A largo plazo (por ejemplo., Semanas, meses) las respuestas y la recuperación de las células después de la eliminación del fármaco es fundamental para la comprensión de la acción del fármaco anti-cáncer. vidrio platos de fondo cuadriculadas son una herramienta valiosa para monitorear las células o regiones específicas dentro de una población / área en varias ocasiones. Por ejemplo, con un plato cuadriculada, el dr inicialug respuesta se pueden obtener imágenes utilizando un lapso de tiempo, el fármaco se puede quitar, y áreas específicas en la red se pueden obtener imágenes con el tiempo o se somete a lapso de tiempo adicional en el momento deseado. El fondo de cristal en los platos se puede quitar por cualquiera de corte con una herramienta escriba o utilizando un reactivo comercial, y las células en el cristal se puede teñir para otros marcadores de interés, para la actividad de β-galactocidase asociado ejemplo senescencia, y se compara con el lapso de tiempo para entender la historia de cómo las células alcanzaron este estado. Si la población de células es lo suficientemente grande que también puede ser sometido a inmunotransferencia o citometría de flujo.

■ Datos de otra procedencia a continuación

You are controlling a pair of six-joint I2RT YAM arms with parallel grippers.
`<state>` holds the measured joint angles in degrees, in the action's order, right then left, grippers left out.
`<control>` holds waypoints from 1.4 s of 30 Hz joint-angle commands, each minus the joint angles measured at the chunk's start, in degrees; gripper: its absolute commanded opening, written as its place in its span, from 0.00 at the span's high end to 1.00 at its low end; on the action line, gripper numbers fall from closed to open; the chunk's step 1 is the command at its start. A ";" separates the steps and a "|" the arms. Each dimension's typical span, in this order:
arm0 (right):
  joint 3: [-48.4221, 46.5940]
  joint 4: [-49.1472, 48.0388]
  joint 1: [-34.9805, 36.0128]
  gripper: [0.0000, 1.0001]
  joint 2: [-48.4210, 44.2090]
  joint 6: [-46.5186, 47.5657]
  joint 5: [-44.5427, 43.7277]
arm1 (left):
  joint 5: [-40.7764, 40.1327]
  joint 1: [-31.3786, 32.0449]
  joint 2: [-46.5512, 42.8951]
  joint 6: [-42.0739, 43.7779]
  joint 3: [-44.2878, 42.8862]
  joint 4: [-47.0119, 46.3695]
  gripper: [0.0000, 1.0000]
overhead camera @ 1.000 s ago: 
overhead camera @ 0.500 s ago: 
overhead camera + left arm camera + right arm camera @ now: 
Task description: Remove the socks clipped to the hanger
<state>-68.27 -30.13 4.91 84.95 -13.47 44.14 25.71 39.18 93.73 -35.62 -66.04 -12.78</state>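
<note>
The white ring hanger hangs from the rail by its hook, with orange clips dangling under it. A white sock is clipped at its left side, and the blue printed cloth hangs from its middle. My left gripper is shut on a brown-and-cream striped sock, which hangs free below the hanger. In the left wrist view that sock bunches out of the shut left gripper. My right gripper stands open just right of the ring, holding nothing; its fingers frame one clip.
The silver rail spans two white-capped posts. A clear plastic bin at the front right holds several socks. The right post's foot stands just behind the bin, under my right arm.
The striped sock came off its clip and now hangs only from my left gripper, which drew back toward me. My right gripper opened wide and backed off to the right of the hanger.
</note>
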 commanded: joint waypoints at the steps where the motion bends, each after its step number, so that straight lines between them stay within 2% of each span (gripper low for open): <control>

muestras gruesas han sido tradicionalmente difíciles de imagen, por ejemplo esferoides en diversos materiales de gel o matriz. Newer enfoques, incluyendo confocal fluorescente o microscopía multifotónica ^16,18,19,51 se puede utilizar para extender el enfoque a una en la comprensión situ de cómo las células responden a la terapéutica anti-cáncer. losLos estudios se y un número creciente de científicos usando lapso de tiempo para estudiar la respuesta al fármaco anticancerígeno ^24,52-54 demuestran claramente que nos estamos moviendo hacia el desarrollo de una comprensión de la farmacodinámica de células individuales que ayudará a mejorar nuestra capacidad de utilizar fármacos contra el cáncer predecir de manera más eficaz y tal vez la respuesta al fármaco anti-cáncer.

The authors have no conflicts of interest to disclose.

We thank Joshua Marcus for technical support and Jolien Tyler, Ph.D., Director of the Richard J. McIntosh Light Microscopy Core Facility, for technical advice. This work was supported by funds from the University of Colorado Boulder and the University of Colorado Boulder Graduate School to J.D.O. R.T.B. is partially supported by pre-doctoral training grant from the NIH (T32 GM008759). We thank Karyopharm Therapeutics, Inc. for selinexor and Merck Serono for Kinesin-5 inhibitor. FUCCI plasmids are from Atsushi Miyawaki (RIKEN, Japan) via MTA. mCherry-BP1-2 was from Addgene. HeLa expressing H2b-mCherry and β-tubulin-EGFP are from Daniel Gerlich (IMBA, Austrian Academy of Sciences, Austria).